TASK REQUIREMENTS -> Restate, word for word, each entry that follows, but skip its pictures.

TASK DATA ->

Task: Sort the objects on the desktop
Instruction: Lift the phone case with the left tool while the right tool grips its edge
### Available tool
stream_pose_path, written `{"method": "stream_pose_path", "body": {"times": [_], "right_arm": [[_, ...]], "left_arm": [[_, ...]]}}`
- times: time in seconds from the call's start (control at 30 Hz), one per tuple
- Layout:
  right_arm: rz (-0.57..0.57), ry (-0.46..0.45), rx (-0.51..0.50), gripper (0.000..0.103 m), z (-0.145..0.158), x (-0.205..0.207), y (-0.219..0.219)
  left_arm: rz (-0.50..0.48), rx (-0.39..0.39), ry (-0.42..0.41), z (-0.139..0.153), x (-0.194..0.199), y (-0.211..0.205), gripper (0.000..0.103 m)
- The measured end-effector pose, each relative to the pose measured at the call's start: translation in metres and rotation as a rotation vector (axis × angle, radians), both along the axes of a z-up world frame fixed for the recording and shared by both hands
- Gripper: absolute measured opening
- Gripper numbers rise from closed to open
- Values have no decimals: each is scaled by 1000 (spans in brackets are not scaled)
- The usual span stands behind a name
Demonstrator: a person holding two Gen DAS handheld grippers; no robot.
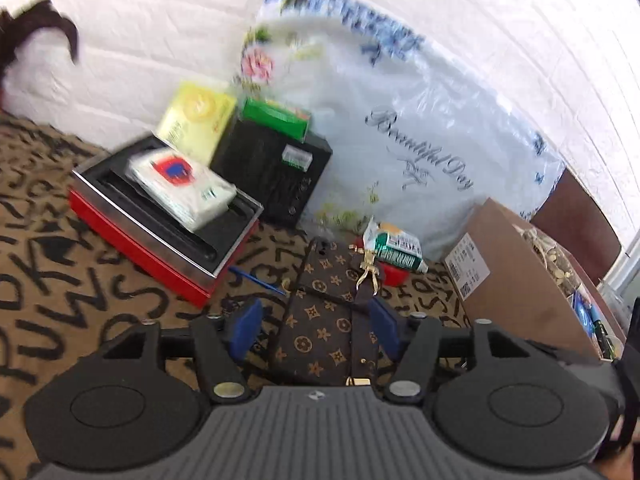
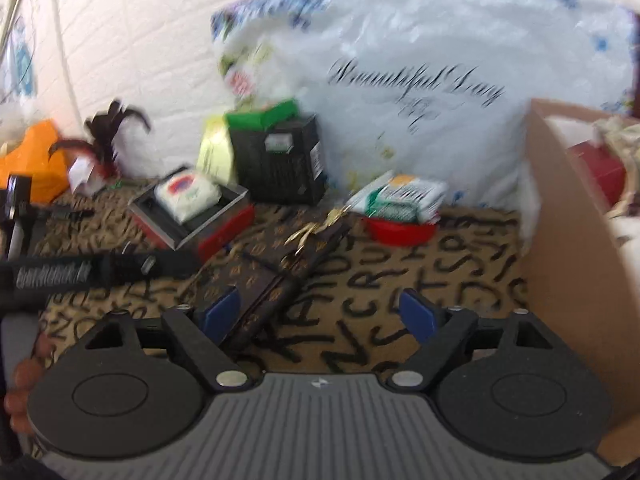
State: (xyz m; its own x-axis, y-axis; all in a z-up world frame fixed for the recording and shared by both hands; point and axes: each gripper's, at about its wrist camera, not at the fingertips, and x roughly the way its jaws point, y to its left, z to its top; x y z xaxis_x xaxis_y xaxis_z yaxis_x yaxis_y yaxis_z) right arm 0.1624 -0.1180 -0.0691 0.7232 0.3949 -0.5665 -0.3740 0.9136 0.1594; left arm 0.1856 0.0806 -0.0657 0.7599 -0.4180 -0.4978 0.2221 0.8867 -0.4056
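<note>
A brown monogram wallet with a gold clasp lies on the letter-print cloth. My left gripper is open and straddles it, one blue pad on each side with a gap to the left pad. In the right wrist view the wallet lies to the left. My right gripper is open and empty, with its left pad over the wallet's near end. The left gripper's arm reaches in from the left.
A red box holds a white tissue pack. Behind stand a black box, a yellow pack and a green pack. A red bowl holds green-white packets. A cardboard box stands right; a large plastic bag leans on the wall.
</note>
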Motion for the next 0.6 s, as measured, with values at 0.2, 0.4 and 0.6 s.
{"method": "stream_pose_path", "body": {"times": [0.2, 0.4, 0.6], "right_arm": [[88, 19, 7, 77, -15, 10, 19], [119, 92, 105, 66, -30, 40, 26], [134, 124, 148, 48, -27, 28, 13]], "left_arm": [[-82, 3, 112, -21, 30, -6, 68], [-119, 5, 108, -24, 38, -14, 61], [-99, -13, 133, -20, 14, -25, 60]]}}
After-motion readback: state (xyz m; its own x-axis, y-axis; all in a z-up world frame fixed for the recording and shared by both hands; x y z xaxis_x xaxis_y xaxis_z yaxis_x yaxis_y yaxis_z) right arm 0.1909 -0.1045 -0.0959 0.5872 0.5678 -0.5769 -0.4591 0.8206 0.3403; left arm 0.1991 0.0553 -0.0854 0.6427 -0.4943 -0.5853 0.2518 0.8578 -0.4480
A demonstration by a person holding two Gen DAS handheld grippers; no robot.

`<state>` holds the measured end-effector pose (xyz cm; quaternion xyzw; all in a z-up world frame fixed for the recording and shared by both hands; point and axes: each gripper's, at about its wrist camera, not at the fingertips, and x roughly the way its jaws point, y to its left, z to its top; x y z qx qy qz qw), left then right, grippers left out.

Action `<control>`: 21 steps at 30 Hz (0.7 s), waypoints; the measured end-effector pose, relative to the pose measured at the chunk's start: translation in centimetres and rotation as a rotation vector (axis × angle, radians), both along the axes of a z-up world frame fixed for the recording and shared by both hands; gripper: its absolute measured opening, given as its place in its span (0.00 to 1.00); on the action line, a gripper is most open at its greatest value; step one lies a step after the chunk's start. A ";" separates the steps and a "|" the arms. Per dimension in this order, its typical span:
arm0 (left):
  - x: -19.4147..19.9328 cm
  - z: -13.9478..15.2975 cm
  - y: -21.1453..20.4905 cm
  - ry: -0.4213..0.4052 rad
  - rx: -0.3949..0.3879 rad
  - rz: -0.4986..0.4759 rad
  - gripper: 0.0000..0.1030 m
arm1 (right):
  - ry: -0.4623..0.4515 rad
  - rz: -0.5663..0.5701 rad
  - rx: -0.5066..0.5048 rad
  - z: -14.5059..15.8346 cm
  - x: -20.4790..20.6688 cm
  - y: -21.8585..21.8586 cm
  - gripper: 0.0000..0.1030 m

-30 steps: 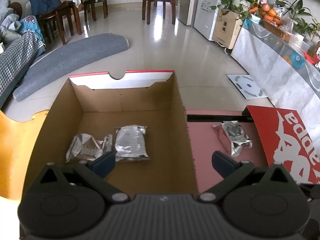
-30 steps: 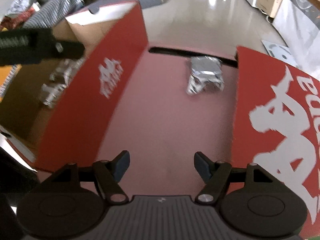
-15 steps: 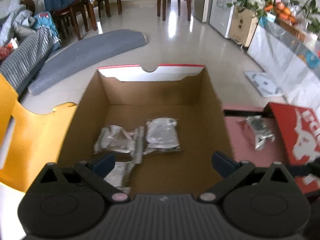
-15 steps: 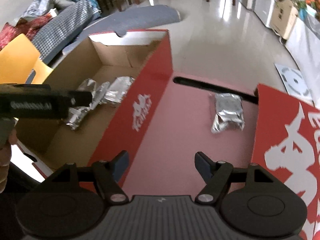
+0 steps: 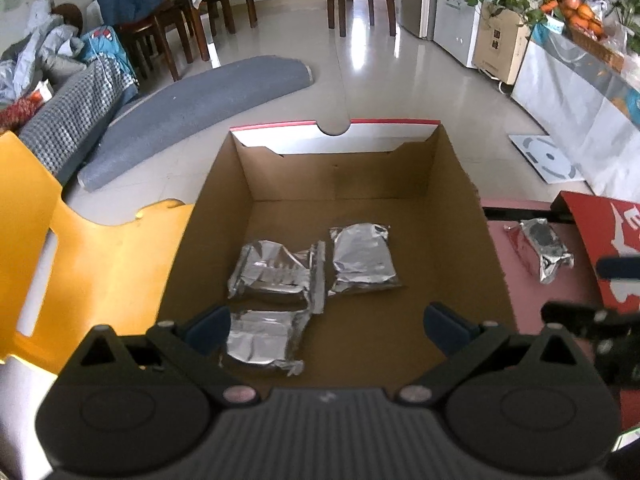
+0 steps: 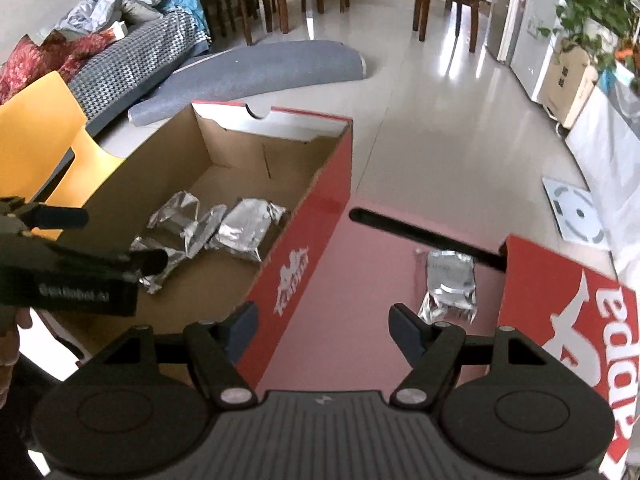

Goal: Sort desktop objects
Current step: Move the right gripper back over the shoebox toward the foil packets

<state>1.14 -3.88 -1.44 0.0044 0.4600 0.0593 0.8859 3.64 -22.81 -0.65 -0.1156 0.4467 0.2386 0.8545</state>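
Note:
An open cardboard shoe box (image 5: 448, 184) (image 6: 316, 216), red outside, holds three silver foil pouches (image 5: 362, 258) (image 6: 248, 232) on its floor. A fourth foil pouch (image 5: 544, 246) (image 6: 450, 286) lies on the pinkish-red table (image 6: 360, 300) to the box's right. My left gripper (image 5: 328, 326) hovers open over the box's near end, with nothing between its fingers. My right gripper (image 6: 322, 322) is open and empty above the table between the box's red side and the lone pouch. The left gripper also shows at the left edge of the right wrist view.
The red box lid (image 6: 580, 320) (image 5: 600, 248) with a white logo stands right of the lone pouch. A yellow chair (image 5: 80, 260) is left of the box. Beyond lie a tiled floor, a rolled grey mat (image 5: 192, 112), wooden chairs and a cloth-covered side table (image 5: 580, 92).
The left gripper's view shifted left, centring over the box, and a third pouch came into sight. The right gripper rose and drew back from the lone pouch, showing more of the box interior.

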 end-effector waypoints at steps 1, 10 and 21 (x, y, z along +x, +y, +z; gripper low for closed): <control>-0.1 0.1 0.1 0.003 0.003 -0.003 1.00 | 0.001 0.004 -0.001 0.4 0.2 0.2 0.69; 0.4 -0.3 1.6 0.055 0.101 -0.046 1.00 | -0.042 0.163 0.003 2.0 2.2 4.0 0.69; 0.4 -1.7 3.6 0.095 0.118 -0.069 1.00 | -0.008 0.300 0.033 -0.7 4.0 8.8 0.69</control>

ANSWER FOR THE TASK ->
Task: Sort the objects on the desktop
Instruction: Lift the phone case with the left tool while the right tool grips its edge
### Available tool
stream_pose_path, written `{"method": "stream_pose_path", "body": {"times": [_], "right_arm": [[_, ...]], "left_arm": [[_, ...]]}}`
- times: time in seconds from the call's start (control at 30 Hz), one per tuple
- Layout:
  right_arm: rz (-0.57..0.57), ry (-0.46..0.45), rx (-0.51..0.50), gripper (0.000..0.103 m), z (-0.145..0.158), x (-0.205..0.207), y (-0.219..0.219)
  left_arm: rz (-0.50..0.48), rx (-0.39..0.39), ry (-0.42..0.41), z (-0.139..0.153), x (-0.194..0.199), y (-0.211..0.205), gripper (0.000..0.103 m)
- The measured end-effector pose, each relative to the pose measured at the call's start: translation in metres and rotation as a rotation vector (axis × angle, radians), both along the axes of a z-up world frame fixed for the recording and shared by both hands
- Gripper: absolute measured opening
- Gripper numbers rise from closed to open
- Values have no decimals: each is scaled by 1000 (spans in brackets are not scaled)
- The usual span stands behind a name
Demonstrator: a person holding two Gen DAS handheld grippers; no robot.
State: (xyz m; its own x-axis, y-axis; all in a z-up world frame fixed for the recording and shared by both hands; point and axes: each gripper's, at about its wrist camera, not at the fingertips, and x roughly the way its jaws point, y to its left, z to its top; x y z xaxis_x xaxis_y xaxis_z yaxis_x yaxis_y yaxis_z) right arm 0.1624 -0.1180 -0.0691 0.7232 0.3949 -0.5665 -0.3740 0.9136 0.1594; left arm 0.1856 0.0806 -0.0657 0.7599 -0.4180 -0.4978 0.2221 0.8867 -0.4056
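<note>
A brown monogram wallet with a gold clasp lies on the letter-print cloth. My left gripper is open and straddles it, one blue pad on each side with a gap to the left pad. In the right wrist view the wallet lies to the left. My right gripper is open and empty, with its left pad over the wallet's near end. The left gripper's arm reaches in from the left.
A red box holds a white tissue pack. Behind stand a black box, a yellow pack and a green pack. A red bowl holds green-white packets. A cardboard box stands right; a large plastic bag leans on the wall.
</note>
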Motion for the next 0.6 s, as measured, with values at 0.2, 0.4 and 0.6 s.
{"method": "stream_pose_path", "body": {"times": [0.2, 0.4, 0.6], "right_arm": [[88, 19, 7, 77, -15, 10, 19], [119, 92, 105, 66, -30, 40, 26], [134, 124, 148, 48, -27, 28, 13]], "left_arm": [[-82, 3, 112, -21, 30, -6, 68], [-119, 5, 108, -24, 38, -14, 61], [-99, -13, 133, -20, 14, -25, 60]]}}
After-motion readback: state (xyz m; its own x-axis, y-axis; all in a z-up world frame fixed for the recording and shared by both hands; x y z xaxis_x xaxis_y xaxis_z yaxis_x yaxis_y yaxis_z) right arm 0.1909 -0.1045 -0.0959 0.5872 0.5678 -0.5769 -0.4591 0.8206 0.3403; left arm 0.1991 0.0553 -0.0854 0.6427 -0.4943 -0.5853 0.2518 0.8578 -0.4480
A demonstration by a person holding two Gen DAS handheld grippers; no robot.

`<state>` holds the measured end-effector pose (xyz cm; quaternion xyzw; all in a z-up world frame fixed for the recording and shared by both hands; point and axes: each gripper's, at about its wrist camera, not at the fingertips, and x roughly the way its jaws point, y to its left, z to its top; x y z qx qy qz qw), left then right, grippers left out.

Action `<control>`: 21 steps at 30 Hz (0.7 s), waypoints; the measured end-effector pose, relative to the pose measured at the chunk's start: translation in centimetres and rotation as a rotation vector (axis × angle, radians), both along the axes of a z-up world frame fixed for the recording and shared by both hands; gripper: its absolute measured opening, given as its place in its span (0.00 to 1.00); on the action line, a gripper is most open at its greatest value; step one lies a step after the chunk's start. A ";" separates the steps and a "|" the arms. Per dimension in this order, its typical span:
arm0 (left):
  - x: -19.4147..19.9328 cm
  - z: -13.9478..15.2975 cm
  - y: -21.1453..20.4905 cm
  - ry: -0.4213..0.4052 rad
  - rx: -0.3949..0.3879 rad
  - rz: -0.4986..0.4759 rad
  - gripper: 0.0000..0.1030 m
arm1 (right):
  - ry: -0.4623..0.4515 rad
  - rz: -0.5663..0.5701 rad
  - rx: -0.5066..0.5048 rad
  - z: -14.5059..15.8346 cm
  - x: -20.4790..20.6688 cm
  - y: -21.8585..21.8586 cm
  - gripper: 0.0000..0.1030 m

-30 steps: 
-30 steps: 
-15 steps: 
-15 steps: 
+0 steps: 
+0 steps: 

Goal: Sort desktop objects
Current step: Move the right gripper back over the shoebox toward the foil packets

<state>1.14 -3.88 -1.44 0.0044 0.4600 0.0593 0.8859 3.64 -22.81 -0.65 -0.1156 0.4467 0.2386 0.8545</state>
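Note:
An open cardboard shoe box (image 5: 448, 184) (image 6: 316, 216), red outside, holds three silver foil pouches (image 5: 362, 258) (image 6: 248, 232) on its floor. A fourth foil pouch (image 5: 544, 246) (image 6: 450, 286) lies on the pinkish-red table (image 6: 360, 300) to the box's right. My left gripper (image 5: 328, 326) hovers open over the box's near end, with nothing between its fingers. My right gripper (image 6: 322, 322) is open and empty above the table between the box's red side and the lone pouch. The left gripper also shows at the left edge of the right wrist view.
The red box lid (image 6: 580, 320) (image 5: 600, 248) with a white logo stands right of the lone pouch. A yellow chair (image 5: 80, 260) is left of the box. Beyond lie a tiled floor, a rolled grey mat (image 5: 192, 112), wooden chairs and a cloth-covered side table (image 5: 580, 92).
The left gripper's view shifted left, centring over the box, and a third pouch came into sight. The right gripper rose and drew back from the lone pouch, showing more of the box interior.
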
 end-effector waypoints at steps 1, 10 and 21 (x, y, z along +x, +y, +z; gripper low for closed): <control>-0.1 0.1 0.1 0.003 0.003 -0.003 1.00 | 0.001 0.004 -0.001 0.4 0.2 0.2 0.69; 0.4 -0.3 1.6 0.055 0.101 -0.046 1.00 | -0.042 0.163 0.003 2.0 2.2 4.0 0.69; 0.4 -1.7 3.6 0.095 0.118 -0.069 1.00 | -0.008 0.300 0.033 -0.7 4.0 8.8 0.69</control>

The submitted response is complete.